Censure contre liberté d'expression
Ou ils ne l'étaient pas. L'équation de Ravelry entre le soutien de Trump et la suprématie blanche est une décision controversée, même pour les partisans de l'interdiction. (Ravelry a refusé de commenter cette histoire, et la cofondatrice Cassidy Forbes m'a dit dans un e-mail que la société [ne] fait pas vraiment de presse qui ne fait pas partie de l'industrie du fil - ce n'est pas une nouvelle politique ou quoi que ce soit, juste quelque chose que nous 'ai fait au cours des 13 dernières années.)
Pam Mauser, la fondatrice de Freedom Knits, dit qu'elle a fondé le site parce qu'elle a été insultée par la position de Ravelry.

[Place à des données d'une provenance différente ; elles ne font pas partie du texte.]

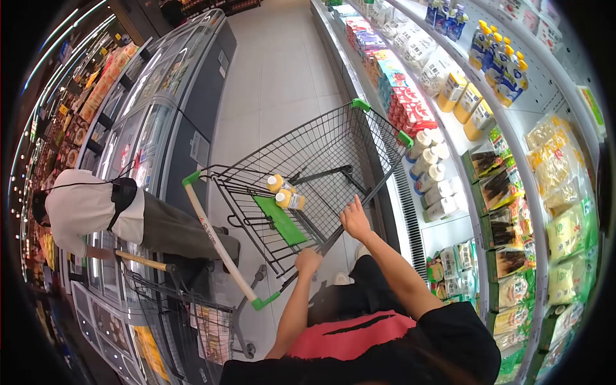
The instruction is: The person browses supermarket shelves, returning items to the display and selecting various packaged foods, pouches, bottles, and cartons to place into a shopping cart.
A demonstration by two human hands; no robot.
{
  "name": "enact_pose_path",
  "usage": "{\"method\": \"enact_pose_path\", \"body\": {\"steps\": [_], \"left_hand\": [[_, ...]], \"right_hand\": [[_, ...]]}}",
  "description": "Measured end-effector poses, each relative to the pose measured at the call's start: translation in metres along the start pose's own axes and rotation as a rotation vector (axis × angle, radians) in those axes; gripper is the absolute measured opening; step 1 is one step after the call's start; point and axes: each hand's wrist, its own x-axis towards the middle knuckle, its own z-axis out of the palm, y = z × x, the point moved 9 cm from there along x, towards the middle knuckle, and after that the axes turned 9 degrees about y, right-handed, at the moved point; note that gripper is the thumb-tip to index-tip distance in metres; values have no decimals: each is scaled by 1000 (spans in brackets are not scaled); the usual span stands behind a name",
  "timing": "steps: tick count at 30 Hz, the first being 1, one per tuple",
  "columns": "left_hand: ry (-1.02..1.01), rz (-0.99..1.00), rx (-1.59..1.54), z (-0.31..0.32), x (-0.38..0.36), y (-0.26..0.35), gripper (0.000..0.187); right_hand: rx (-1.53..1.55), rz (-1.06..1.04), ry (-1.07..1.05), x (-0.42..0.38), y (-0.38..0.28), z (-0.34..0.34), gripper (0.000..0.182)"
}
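Observation:
A wire shopping cart (289, 151) with green corner caps stands in front of me, turned at an angle. My left hand (308, 262) is closed around its near side rail, close to the handle end. Farther along the same rail rests my right hand (355, 219), its index finger stretched forward and the others curled at the rail. Two bottles of yellow drink (290, 199) with white caps lie in the cart beside the green seat panel (280, 220). The cart's pale handle (221, 247) points away to my left.
Refrigerated shelves (410, 212) with bottles, cartons and packets run along my right. Glass-topped freezers (151, 122) line the left. A person (96, 205) in a white shirt stands there, a hand on another cart (212, 327). Tiled floor (269, 64) stretches ahead between them.

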Motion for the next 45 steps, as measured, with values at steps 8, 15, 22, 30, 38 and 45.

J'ai tricoté un chapeau Trump 2020, et ils l'ont retiré sans préavis, explique Mauser, originaire de l'Indiana. Ils viennent de m'envoyer un message disant que ce n'est plus acceptable. Mais ce qui est acceptable sur le site, ce sont des choses qui disent ‘F---Trump.’ C'est politique.
Mauser dit que son site accueille à la fois les libéraux et les conservateurs. Si vous voulez publier sur Obama, c'est très bien, dit-elle. Ce n'est pas politique. C'est Freedom Knits. Je ne crois pas à la censure des gens qui ne croient pas comme vous.
De l'autre côté de l'allée, Van Denburgh dit que l'interdiction du soutien de Trump n'était pas quelque chose qui lui convenait non plus. J'ai vraiment été bloquée par le conflit entre mes principes [de liberté d'expression] et mon aveu réticent du fait que Ravelry avait fait ce qu'il fallait en promulguant l'interdiction, dit-elle.
La controverse met en lumière l'avenir de l'organisation politique : des communautés en ligne ultra-niche, petites mais vocales, construites autour d'un passe-temps ou d'un intérêt autrement non politique. Pour Literat, l'interdiction de Ravelry présente un test décisif pour l'avenir de la censure des sites de niche et s'il est préférable de forger une seule communauté politiquement homogène ou de diviser les utilisateurs marginaux.
Cela donne également aux femmes une nouvelle façon de se politiser en ligne. Pour Amy Singer, la fondatrice d'un autre site de tricot, Knitty, c'est une bonne nouvelle.
La seule chose que l'artisanat a toujours fait est d'apporter du réconfort, dit-elle. Cela nous donne un moyen d'exprimer ce qui nous bouleverse, d'espérer un changement et d'apporter du réconfort. Le tricot n'est pas pour les mamies. Nous n'avons plus peur.